Por Júlia Sancho
Há algo muito bonito quando nos reunimos para estudar o yoga — não apenas praticar, mas ir na raiz, lá onde tudo começou. As escrituras.
Nos tempos de hoje, parece que nos afastamos um pouco disso, não é? Estamos muito focados no que vemos: o corpo, as posturas, as formas. Mas o yoga começa quando mergulhamos no que sentimos.
As escrituras são o alicerce que sustenta o caminho, o processo, a transformação. São elas que lembram o porquê estamos aqui.
Tradicionalmente, o estudo do yoga não se faz sozinho. Ele é transmitido de mestre para aluno, de professor para discípulo — uma corrente viva que, em sânscrito, chamamos de paramparā (परम्परा).
Essa linhagem mantém a essência viva, mesmo quando o conhecimento se transforma em sabedoria pessoal.
Na minha experiência, o professor não é apenas alguém que ensina — é também um amigo. Alguém com quem você pode trocar, compartilhar dúvidas e descobertas. Essa proximidade torna o caminho mais humano, mais presente, mais real.
o estudo sobre si
O estudo do yoga é, acima de tudo, um estudo sobre nós mesmos — sobre nossos comportamentos, tendências e curas e processos.
Patañjali diz, logo no segundo sutra do Yoga Sūtra:
yogaḥ citta vṛtti nirodhaḥ
Yoga é o estado em que a mente cessa suas flutuações.
Ou seja, o yoga é um estado, e não apenas uma prática.
As técnicas — āsana, prāṇāyāma, meditação — são caminhos que nos conduzem a esse estado de quietude.E esse estado não é permanente; ele oscila. Às vezes o tocamos por um instante, às vezes nos afastamos — e tudo bem, é sempre momento de reconhecer, voltar e recomeçar.
Segundo Patañjali, esse caminho se aprofunda à medida que a mente aprende a focar em um único ponto (ekāgratā), depois se aquieta (nirodhaḥ), até que, em raros momentos, toca o samādhi.
Acho curioso como, no dia a dia, nos relacionamos com a mente de uma forma aprisionada. Damos tanto poder a ela que esquecemos que ela é apenas um veículo — e não o centro da existência.
Acho bonito ao lembrar de Krishnamacharya que costumava apontar para o coração quando falava sobre a mente, diferente né? pois ele se referia a nossa inutuição a mente citta “mente-coração”.
É essa mente intuitiva que o yoga nos convida a conhecer, acessar e ouvir.
escutar o coração
Como é difícil, às vezes, escutar o que realmente sentimos, não é?
Quantas vezes a intuição sussurra, mas decidimos calá-la para seguir o barulho dos pensamentos?
Essa desconexão aparece nas escolhas cotidianas, nos rumos da vida, na busca pelo que chamamos de “propósito”.
Mas essa palavra, tão usada, perdeu um pouco de sua força original.
Na tradição védica, existe uma palavra muito mais profunda: dharma — da raiz dhṛ, que significa “sustentar”.
É o princípio que sustenta a vida, o universo e cada um de nós.
Como cada ser é único, ninguém tem o mesmo dharma.

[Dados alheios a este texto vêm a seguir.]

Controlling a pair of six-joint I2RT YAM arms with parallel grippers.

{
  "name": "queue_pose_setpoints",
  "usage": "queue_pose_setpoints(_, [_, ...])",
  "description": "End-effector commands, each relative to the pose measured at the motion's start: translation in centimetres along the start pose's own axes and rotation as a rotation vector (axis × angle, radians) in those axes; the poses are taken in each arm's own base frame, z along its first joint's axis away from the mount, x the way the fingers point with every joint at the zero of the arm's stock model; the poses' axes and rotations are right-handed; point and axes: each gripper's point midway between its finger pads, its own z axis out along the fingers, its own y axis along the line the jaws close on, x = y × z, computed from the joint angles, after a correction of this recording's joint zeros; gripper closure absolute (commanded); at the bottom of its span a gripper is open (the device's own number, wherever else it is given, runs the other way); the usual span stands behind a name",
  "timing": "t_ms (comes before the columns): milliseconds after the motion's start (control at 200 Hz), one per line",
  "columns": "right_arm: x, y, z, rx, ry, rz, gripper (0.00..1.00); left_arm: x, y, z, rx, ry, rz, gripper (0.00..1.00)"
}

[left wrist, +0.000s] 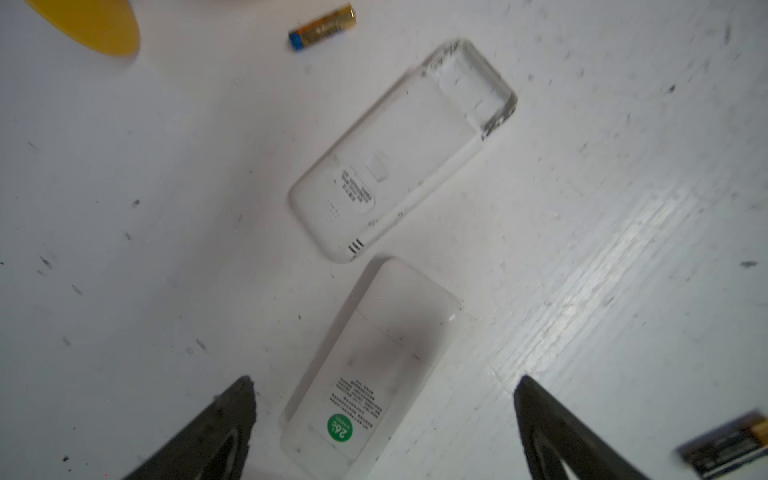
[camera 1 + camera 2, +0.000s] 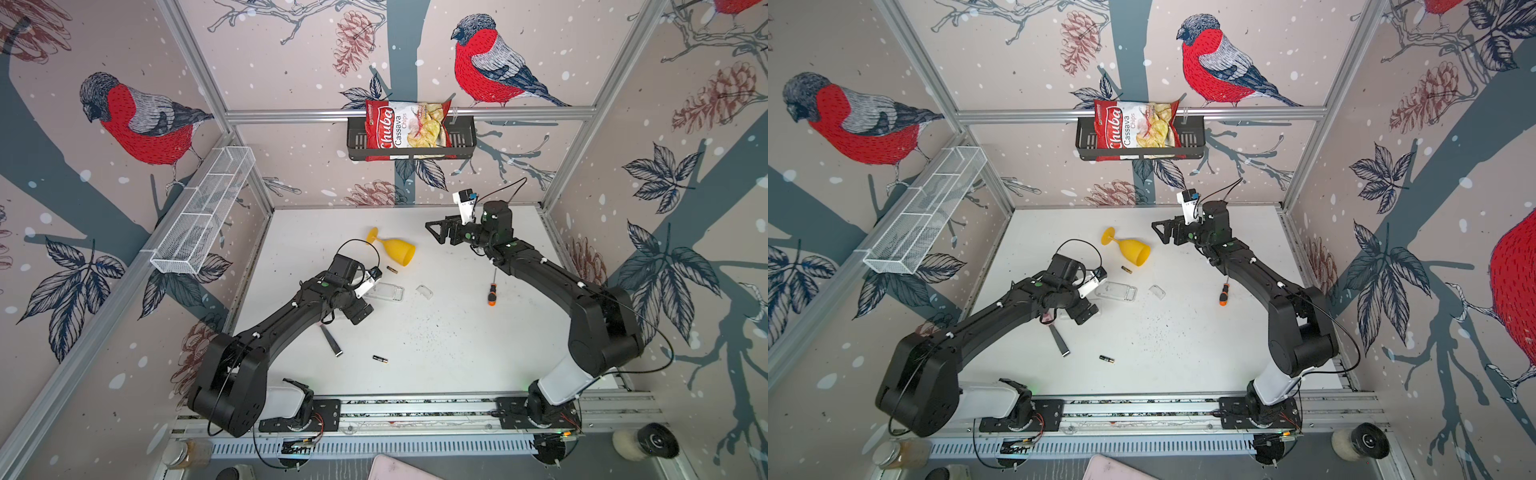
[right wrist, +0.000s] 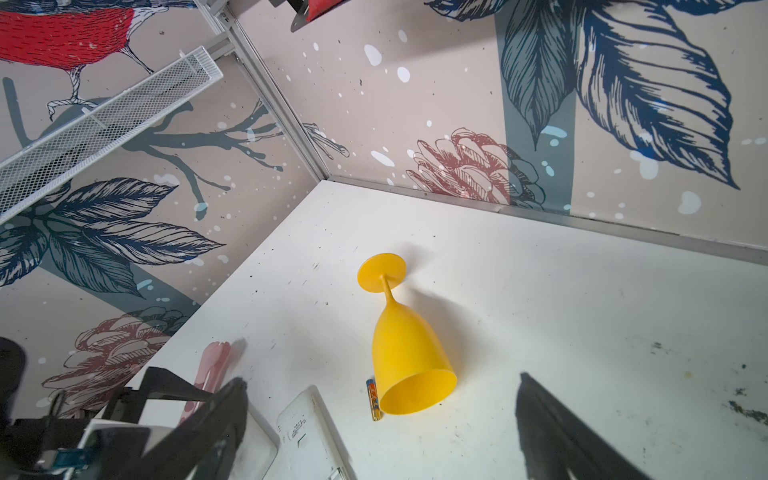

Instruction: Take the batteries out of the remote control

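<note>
Black left arm (image 2: pixel 282 316) bends low, left tool (image 1: pixel 384 380) spread wide and empty above a white remote (image 1: pixel 365 374); right arm (image 2: pixel 540 274) stretches toward the table's (image 2: pixel 436 353) far edge, right tool (image 3: pixel 381 379) likewise agape.

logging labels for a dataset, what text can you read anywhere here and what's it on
"Chuba Cassava Chips": on the chips bag in the black wall basket.
"26c": on the green sticker on one white remote.
Unreadable: the fine print on that remote and on the open remote is too small; the battery label is blurred.
</note>
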Motion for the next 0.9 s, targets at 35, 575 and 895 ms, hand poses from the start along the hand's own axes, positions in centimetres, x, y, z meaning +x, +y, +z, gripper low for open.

E é daí que nasce o svadharma, o seu próprio dharma — o que é natural e verdadeiro em você, o seu próprio caminho a seguir.
Mas o dharma nem sempre é bonito, fácil ou encantador. Ele é, simplesmente, o que você veio fazer aqui.
E para reconhecê-lo, é preciso svādhyāya — o estudo de si mesmo, a auto observação constante para reconhecer o seu caminho e daí caminhar.
para encerrar
Estudar o yoga é lembrar que o caminho não é apenas sobre corpo e forma — é sobre presença, escuta e verdade.
É sobre viver o que é seu, e não o que esperam de você.
É sobre honrar a linhagem, mas também transformar o conhecimento em sabedoria viva, respirada, sentida.
Que possamos seguir estudando juntos, mantendo viva essa chama antiga — e que, de alguma forma, sempre nos reconduz ao coração.